### WORK REQUIRED
The word "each" appears in some lines of the listing below; report how many such lines there are, and nothing else.

Start of GIVEN MATERIAL

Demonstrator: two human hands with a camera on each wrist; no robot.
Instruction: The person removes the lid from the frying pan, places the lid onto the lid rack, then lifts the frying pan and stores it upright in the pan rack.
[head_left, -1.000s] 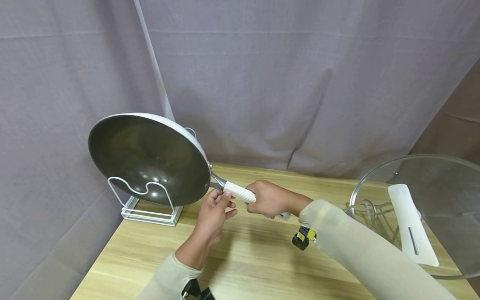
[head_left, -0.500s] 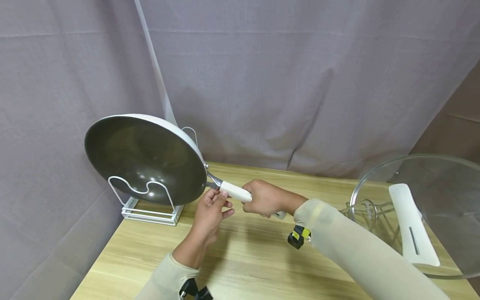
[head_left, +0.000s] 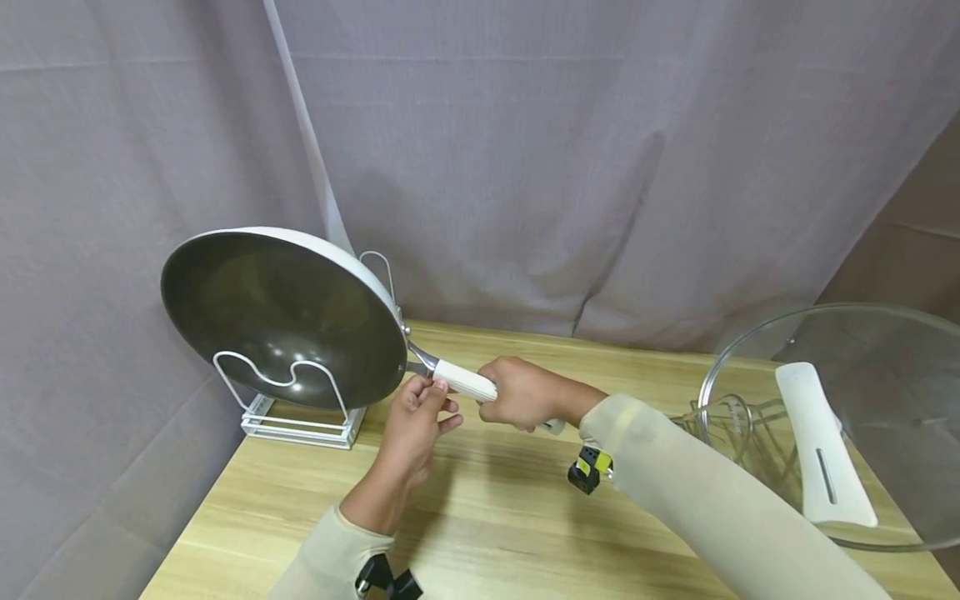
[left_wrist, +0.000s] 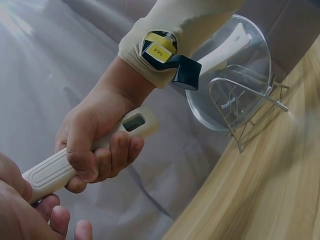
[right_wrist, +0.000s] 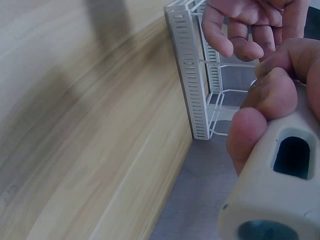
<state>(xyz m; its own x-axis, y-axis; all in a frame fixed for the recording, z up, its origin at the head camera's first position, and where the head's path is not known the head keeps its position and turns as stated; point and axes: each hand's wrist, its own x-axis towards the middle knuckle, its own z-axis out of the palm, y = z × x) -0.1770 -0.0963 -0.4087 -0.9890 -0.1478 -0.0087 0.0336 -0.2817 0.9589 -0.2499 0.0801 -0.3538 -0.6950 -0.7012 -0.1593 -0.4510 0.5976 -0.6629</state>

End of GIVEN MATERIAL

### ANSWER SPACE
2